Step 3. Determine the correlation integrals, i.e., the regularity or frequency, within a tolerance r, of patterns similar to a given pattern of length m. Using the sequences $$x(i)=[x(1),x(2),\ldots ,x(N-m+1)]$$ for i ≤ N − m + 1, calculate $${C}_{i}^{m}(r)=$$ (number of j ≤ N-m + 1 for which d[x(i), x(j)] ≤ r)/(N − m + 1).

Step 4. Define the functions $${\phi }^{m}(r)=(N-m+1){\sum }_{i=1}^{N-m+1}\,\mathrm{ln}\,{C}_{i}^{m}(r)$$

Step 5. Determine the likelihood that runs of patterns that are close for m observations remain close on the next incremental comparisons, defining the negative value of ApEn as:

• $${\rm{ApEn}}={\phi }^{m+1}(r)-{\phi }^{m}(r)$$ = average over i of ln [conditional probability that $$|u(i+m)-u(j+m)|\le r$$, given the fact that the previous values fulfill the condition $$|u(i+k)-u(j+k)|\le r$$ for $$k=0,1,\ldots ,m-1$$].

### Sample Entropy

This algorithm is a variation of ApEn which makes direct use of the correlation integral, designed to eliminate the bias induced by self counting20; note the $$i\ne j$$ restriction in the sums. Both algorithms are based on the calculation of conditional probabilities, and the first two steps are similar to ApEn.

Step 3. Calculate, for each template vector, $${B}_{i}^{m}(r)=\frac{1}{N-m-1}{\sum }_{j=1,j\ne i}^{N-m}$$ $$[{\rm{number}}\,{\rm{of}}\,{\rm{times}}\,{\rm{that}}$$$$d[{x}_{m}(j)-{x}_{m}(i)] < r]$$. Then sum over all template vectors $${B}^{m}(r)=\frac{1}{N-m}{\sum }_{i=1}^{N-m}{B}_{i}^{m}(r)$$.

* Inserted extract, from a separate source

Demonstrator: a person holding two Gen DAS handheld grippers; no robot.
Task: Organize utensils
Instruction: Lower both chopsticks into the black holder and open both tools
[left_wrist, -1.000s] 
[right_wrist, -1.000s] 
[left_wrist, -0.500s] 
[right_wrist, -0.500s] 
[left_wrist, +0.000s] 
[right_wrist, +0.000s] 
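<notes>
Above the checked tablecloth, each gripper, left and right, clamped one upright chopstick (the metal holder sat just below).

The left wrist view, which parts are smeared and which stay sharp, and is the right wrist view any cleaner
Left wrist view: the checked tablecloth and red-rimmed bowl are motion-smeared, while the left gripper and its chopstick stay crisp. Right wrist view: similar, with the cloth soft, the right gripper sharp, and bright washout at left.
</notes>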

Step 4. Similarly, for each template vector, determine $${A}_{i}^{m}(r)=\frac{1}{N-m-1}{\sum }_{j=1,j\ne i}^{N-m}$$ $$[{\rm{number}}\,{\rm{of}}\,{\rm{times}}\,{\rm{that}}$$$$d[|{x}_{m+1}(j)-{x}_{m+1}(i)|] < r]$$ and the sum over all template vectors $${A}^{m}(r)=\frac{1}{N-m}{\sum }_{i=1}^{N-m}{A}_{i}^{m}(r)$$

Step 5. Sample Entropy is determined as SampEn(m,r,N) = −log[Am(r)/Bm(r)].

### Transfer entropy

In Information Theory, entropy is a magnitude which quantifies the information content in a data series47. Considering a set of possible events whose probabilities of occurrence are pi, $$i=\{1,\ldots ,n\}$$, then the entropy $$H({p}_{1},{p}_{2},\ldots ,{p}_{n})$$ is a measure of the uncertainty of the outcome of an event given such distribution, determined as $$H=-\,{\sum }_{i=1}^{N}{p}_{i}{\log }_{2}{p}_{i}$$.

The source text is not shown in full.